TASK TO CARRY OUT —
Every line with "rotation" in it should be copied from the data.
#### MATERIAL FOR THE TASK ####
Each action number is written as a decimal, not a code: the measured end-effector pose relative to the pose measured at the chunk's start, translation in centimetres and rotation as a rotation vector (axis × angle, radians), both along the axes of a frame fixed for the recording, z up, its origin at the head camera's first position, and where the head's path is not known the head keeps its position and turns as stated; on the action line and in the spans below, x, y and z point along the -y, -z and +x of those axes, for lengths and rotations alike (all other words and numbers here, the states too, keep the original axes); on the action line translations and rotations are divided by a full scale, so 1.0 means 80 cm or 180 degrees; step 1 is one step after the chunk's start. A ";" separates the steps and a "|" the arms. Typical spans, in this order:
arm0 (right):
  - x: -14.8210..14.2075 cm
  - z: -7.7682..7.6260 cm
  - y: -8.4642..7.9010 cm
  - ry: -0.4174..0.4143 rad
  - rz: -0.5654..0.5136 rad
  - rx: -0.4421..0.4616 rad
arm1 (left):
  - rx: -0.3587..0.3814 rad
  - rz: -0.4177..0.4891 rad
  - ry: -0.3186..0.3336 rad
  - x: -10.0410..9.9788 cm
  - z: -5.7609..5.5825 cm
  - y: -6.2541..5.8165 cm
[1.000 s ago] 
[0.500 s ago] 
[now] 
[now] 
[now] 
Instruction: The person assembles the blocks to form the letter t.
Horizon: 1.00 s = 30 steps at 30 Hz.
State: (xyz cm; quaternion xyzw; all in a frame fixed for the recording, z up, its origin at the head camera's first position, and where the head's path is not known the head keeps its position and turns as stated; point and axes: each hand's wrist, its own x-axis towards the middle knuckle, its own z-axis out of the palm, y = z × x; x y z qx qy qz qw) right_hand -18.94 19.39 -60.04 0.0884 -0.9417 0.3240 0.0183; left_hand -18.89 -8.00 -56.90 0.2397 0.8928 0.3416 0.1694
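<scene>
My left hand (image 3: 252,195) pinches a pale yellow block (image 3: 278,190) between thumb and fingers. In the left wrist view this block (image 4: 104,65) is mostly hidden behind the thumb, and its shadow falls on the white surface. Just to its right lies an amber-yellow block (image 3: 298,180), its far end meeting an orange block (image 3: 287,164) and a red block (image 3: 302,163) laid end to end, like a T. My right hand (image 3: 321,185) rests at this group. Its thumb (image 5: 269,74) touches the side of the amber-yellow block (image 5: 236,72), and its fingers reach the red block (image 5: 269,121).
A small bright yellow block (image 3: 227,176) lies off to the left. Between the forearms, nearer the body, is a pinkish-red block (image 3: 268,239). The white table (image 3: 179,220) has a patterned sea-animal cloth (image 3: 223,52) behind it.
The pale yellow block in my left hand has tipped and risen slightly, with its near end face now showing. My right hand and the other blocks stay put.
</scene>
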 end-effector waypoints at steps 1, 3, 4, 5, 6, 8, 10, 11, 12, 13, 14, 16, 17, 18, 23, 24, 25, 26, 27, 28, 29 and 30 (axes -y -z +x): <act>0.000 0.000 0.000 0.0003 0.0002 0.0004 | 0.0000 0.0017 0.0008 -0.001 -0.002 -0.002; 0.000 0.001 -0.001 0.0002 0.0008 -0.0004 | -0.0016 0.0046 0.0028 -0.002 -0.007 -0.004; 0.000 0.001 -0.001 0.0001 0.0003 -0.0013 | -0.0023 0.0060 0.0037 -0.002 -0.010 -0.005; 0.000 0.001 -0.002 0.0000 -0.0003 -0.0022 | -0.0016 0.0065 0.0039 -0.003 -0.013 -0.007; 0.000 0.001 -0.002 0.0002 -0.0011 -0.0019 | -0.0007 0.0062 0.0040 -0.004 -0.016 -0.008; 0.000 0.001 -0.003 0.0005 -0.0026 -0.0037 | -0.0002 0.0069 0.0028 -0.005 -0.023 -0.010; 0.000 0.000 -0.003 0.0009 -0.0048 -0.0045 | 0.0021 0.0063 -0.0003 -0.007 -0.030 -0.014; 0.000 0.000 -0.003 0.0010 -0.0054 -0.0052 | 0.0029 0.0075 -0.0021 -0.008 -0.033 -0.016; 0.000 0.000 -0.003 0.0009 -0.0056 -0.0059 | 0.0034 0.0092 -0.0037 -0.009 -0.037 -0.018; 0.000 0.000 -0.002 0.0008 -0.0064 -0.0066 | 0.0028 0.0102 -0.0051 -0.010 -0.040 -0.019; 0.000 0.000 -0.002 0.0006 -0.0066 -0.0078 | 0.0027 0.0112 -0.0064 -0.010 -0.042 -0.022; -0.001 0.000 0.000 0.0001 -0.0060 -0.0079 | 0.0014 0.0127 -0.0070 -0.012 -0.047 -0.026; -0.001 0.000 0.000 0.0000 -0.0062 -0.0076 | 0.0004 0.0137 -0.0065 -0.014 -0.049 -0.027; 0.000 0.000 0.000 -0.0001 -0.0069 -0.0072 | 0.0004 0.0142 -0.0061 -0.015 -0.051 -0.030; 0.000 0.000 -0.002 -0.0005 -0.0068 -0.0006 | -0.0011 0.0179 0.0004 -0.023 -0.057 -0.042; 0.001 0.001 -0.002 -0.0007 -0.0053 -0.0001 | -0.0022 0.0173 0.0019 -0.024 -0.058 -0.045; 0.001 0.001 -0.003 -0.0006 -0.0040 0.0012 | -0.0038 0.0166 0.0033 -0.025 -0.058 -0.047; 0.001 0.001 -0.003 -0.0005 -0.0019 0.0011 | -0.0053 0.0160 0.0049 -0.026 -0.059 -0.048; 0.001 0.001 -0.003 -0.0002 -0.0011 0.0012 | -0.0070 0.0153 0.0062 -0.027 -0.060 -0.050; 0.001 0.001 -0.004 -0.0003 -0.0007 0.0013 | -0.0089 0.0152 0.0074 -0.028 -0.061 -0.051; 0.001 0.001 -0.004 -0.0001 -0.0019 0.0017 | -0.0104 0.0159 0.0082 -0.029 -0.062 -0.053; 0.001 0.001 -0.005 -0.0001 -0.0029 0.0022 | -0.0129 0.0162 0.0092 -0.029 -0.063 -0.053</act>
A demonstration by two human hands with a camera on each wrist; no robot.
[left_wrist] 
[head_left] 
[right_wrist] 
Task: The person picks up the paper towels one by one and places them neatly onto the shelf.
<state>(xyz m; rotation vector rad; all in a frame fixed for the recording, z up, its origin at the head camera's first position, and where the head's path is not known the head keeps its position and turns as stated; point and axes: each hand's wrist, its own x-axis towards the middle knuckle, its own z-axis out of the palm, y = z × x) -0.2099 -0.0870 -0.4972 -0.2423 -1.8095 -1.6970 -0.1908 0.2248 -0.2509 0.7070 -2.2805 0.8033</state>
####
SOLUTION —
Each action number is written as a decimal, not a code: the measured end-effector pose relative to the pose measured at the chunk's start, translation in centimetres and rotation as a rotation vector (axis × angle, radians), both along the axes of a frame fixed for the recording, z up, its origin at the head camera's first position, and where the head's path is not known the head keeps its position and turns as stated; on the action line and in the spans below, x, y and z point along the -y, -z and +x of those axes, for lengths and rotations alike (all other words and numbers here, the states too, keep the original axes); on the action line translations and rotations are divided by a full scale, so 1.0 means 80 cm or 180 degrees; step 1 is one step after the chunk's start. A ";" separates the steps and a "|" the arms. Typical spans, in this order:
<state>(xyz m; rotation vector rad; all in a frame fixed for the recording, z up, its origin at the head camera's first position, and where the head's path is not known the head keeps its position and turns as stated; point and axes: each hand's wrist, its own x-axis towards the middle knuckle, its own z-axis out of the palm, y = z × x) -0.2099 -0.0870 -0.4972 -0.2423 -1.8095 -1.6970 -0.1908 0.2248 -0.2509 0.7070 -2.2805 0.8033</state>

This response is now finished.